In some cases, a property has no immediate market value. In that circumstance, the "real market value" is the amount that would justly compensate the owner if the property were lost. ORS 308.205(2)(c).7 Although this court does not appear to have directly addressed the issue, the Tax Court has held that the just compensation standard in ORS 308.205(2)(c) is not use value; it is still market value. Truitt Brothers, Inc. v. Dept. of Rev., 10 OTR 111, 113-15, 1985 WL 6314 (1985), aff'd on other grounds, 302 Or. 603, 732 P.2d 497 (1987) (discussing concepts and explaining its conclusion). The department's rule implementing ORS 308.205(2)(c), the "especial property" rule, comports with that understanding. It states that, if comparable sales are not available for a property, then "real market value" will be determined using only the cost approach and/or the income approach. OAR 150-308.205-(A)(3).8 In their briefing to the Tax Court, the department and county assessor both adopted that understanding of the statute and rule.

In this case, both parties used the cost approach.
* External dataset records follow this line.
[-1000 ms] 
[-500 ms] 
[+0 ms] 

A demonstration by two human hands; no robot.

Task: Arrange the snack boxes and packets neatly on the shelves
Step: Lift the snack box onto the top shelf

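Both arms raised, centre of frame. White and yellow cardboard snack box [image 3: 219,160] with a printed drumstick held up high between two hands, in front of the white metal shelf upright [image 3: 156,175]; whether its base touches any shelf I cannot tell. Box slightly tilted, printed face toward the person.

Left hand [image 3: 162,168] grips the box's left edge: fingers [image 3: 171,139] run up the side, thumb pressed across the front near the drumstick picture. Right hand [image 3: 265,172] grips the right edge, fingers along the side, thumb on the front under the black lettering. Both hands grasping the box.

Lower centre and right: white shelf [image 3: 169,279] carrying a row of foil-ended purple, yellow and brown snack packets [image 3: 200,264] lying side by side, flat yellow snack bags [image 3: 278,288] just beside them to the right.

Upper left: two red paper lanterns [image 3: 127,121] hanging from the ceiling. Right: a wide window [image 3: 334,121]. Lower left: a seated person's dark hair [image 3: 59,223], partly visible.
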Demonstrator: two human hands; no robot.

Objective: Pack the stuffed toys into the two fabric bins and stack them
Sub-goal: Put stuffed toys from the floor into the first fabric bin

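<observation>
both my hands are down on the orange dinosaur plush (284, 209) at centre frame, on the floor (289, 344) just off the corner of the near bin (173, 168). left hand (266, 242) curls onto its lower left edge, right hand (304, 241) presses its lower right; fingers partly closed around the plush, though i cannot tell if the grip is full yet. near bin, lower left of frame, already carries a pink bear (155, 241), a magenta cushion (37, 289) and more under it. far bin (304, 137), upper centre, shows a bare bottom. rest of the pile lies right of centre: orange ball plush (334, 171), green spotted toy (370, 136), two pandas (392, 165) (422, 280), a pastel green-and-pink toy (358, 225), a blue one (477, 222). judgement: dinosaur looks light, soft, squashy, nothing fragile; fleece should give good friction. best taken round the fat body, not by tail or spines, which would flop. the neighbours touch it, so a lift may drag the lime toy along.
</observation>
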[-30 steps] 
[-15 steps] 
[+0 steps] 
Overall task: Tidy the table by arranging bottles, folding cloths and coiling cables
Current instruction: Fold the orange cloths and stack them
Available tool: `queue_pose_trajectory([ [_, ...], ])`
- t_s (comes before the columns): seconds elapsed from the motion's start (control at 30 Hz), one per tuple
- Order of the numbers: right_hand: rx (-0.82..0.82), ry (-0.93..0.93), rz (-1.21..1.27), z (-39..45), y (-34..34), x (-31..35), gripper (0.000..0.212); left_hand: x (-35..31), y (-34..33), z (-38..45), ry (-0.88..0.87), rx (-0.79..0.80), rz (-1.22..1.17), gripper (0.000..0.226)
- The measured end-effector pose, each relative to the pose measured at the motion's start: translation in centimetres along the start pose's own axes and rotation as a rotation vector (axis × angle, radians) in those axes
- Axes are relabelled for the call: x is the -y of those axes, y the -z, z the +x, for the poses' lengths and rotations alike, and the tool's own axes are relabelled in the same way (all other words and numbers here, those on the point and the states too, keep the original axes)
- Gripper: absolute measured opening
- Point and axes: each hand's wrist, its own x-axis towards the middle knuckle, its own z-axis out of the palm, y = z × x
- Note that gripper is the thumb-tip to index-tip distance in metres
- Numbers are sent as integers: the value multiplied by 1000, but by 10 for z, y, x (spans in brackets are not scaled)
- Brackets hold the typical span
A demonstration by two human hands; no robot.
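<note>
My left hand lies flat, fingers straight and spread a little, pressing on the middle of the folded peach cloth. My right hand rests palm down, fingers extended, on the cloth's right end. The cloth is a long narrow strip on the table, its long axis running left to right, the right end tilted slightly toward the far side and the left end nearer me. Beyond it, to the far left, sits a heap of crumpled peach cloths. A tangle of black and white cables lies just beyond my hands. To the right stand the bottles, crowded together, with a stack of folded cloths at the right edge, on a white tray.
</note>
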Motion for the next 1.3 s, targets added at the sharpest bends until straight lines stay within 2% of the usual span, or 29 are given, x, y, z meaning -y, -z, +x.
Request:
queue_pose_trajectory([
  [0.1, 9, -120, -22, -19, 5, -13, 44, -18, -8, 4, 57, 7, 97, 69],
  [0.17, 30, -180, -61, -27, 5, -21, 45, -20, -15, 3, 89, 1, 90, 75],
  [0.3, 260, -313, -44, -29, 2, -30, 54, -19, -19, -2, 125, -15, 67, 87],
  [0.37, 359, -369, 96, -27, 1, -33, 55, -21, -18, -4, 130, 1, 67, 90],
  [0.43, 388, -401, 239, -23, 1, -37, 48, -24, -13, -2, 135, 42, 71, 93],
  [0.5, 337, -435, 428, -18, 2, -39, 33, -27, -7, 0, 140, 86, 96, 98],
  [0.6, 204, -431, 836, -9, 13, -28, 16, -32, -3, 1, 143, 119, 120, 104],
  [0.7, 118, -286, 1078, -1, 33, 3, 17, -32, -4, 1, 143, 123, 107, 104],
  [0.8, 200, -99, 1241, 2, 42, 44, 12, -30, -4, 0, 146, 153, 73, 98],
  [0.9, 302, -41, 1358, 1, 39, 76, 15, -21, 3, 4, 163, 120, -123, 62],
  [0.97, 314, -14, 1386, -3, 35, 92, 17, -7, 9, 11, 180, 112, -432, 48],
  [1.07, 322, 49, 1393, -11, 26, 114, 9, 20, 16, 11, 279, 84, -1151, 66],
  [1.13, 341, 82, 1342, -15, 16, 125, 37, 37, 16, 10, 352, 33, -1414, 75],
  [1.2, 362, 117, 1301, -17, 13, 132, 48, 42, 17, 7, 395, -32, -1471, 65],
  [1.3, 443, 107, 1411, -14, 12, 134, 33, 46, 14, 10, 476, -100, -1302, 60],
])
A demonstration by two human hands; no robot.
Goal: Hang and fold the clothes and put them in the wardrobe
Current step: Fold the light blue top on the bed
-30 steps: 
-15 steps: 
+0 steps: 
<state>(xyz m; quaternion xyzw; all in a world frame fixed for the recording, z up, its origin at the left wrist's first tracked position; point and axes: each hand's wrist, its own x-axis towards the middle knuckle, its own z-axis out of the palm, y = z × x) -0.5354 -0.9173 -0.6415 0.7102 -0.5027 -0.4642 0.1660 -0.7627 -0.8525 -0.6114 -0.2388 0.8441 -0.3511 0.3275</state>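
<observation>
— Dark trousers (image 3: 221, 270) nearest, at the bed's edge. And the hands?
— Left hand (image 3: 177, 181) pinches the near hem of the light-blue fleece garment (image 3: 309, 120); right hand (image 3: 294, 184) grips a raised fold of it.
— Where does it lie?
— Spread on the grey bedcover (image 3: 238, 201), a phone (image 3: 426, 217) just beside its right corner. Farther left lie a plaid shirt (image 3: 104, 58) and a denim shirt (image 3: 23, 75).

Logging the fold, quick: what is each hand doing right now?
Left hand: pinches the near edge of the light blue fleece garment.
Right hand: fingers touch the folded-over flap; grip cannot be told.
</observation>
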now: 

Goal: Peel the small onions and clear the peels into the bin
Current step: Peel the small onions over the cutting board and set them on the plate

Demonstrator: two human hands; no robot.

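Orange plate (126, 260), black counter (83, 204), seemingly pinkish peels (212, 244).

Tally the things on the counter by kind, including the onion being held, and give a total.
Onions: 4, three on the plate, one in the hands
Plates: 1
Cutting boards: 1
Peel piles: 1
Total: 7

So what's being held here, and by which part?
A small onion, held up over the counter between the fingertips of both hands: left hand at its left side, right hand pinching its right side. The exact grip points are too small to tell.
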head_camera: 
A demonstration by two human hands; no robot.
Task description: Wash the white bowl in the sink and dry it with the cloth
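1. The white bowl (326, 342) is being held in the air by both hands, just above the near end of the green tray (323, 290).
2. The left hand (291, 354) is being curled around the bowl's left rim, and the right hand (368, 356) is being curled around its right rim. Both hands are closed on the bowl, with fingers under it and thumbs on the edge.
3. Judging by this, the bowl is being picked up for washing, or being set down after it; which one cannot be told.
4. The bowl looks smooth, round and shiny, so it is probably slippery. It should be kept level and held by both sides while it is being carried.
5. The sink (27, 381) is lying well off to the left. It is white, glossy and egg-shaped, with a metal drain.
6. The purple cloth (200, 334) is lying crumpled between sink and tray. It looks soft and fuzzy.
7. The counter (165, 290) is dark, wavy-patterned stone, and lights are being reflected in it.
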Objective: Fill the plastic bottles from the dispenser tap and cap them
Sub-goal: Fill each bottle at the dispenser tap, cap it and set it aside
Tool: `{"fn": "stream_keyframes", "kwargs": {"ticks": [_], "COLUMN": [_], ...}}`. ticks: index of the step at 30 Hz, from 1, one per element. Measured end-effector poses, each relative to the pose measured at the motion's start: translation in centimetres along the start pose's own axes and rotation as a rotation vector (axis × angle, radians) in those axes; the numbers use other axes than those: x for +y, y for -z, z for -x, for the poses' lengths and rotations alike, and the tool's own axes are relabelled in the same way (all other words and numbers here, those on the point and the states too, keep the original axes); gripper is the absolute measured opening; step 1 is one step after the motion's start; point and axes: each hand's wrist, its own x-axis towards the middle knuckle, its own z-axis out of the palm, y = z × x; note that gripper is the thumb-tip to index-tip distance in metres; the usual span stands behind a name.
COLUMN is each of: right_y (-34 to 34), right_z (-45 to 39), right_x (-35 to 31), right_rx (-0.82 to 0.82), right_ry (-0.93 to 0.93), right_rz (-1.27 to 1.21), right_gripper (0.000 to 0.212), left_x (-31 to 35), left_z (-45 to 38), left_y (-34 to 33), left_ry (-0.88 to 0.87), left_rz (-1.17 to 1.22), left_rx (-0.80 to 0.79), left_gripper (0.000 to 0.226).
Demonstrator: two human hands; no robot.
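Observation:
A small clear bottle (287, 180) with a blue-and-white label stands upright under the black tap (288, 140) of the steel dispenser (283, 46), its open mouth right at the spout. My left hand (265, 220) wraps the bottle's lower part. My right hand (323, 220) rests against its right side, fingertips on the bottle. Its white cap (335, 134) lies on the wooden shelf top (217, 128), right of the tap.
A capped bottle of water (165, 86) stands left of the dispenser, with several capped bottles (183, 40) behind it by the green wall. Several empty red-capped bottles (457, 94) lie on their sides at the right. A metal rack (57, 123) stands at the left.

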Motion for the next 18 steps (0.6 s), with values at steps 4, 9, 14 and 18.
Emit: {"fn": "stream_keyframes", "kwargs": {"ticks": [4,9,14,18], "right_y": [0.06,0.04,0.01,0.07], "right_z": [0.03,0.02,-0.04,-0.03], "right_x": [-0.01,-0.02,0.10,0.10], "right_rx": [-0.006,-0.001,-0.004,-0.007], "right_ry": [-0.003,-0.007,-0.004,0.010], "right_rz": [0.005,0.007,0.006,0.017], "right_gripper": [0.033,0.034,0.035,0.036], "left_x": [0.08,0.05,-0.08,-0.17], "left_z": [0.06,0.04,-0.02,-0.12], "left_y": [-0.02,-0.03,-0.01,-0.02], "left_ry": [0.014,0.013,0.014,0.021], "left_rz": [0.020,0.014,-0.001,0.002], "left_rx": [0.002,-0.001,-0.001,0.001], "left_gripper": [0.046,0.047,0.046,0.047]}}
In doing so, the major difference between the appraisers' opinions was whether and to what extent the property had external obsolescence (sometimes also called economic obsolescence). External obsolescence is

"a loss in value caused by factors outside a property. It is often incurable. External obsolescence can be either temporary (e.g., an oversupplied market) or permanent (e.g., proximity to an environmental disaster)."

Appraisal of Real Estateat 412; see J.R. Simplot Co. v. Dept. of Rev., 321 Or. 253, 260, 897 P.2d 316 (1995) (same). Because of its amorphous quality, external obsolescence has been called a " 'ghostly apparition,' " a " 'spirit whose presence may be discerned but whose intangible nature defies measurement' "; " 'it confuses and chills the marketplace.' " Truitt Brothers, Inc. v. Dept. of Rev., 302 Or. 603, 611, 732 P.2d 497 (1987) (quoting Truitt Brothers, 10 OTR at 118 ).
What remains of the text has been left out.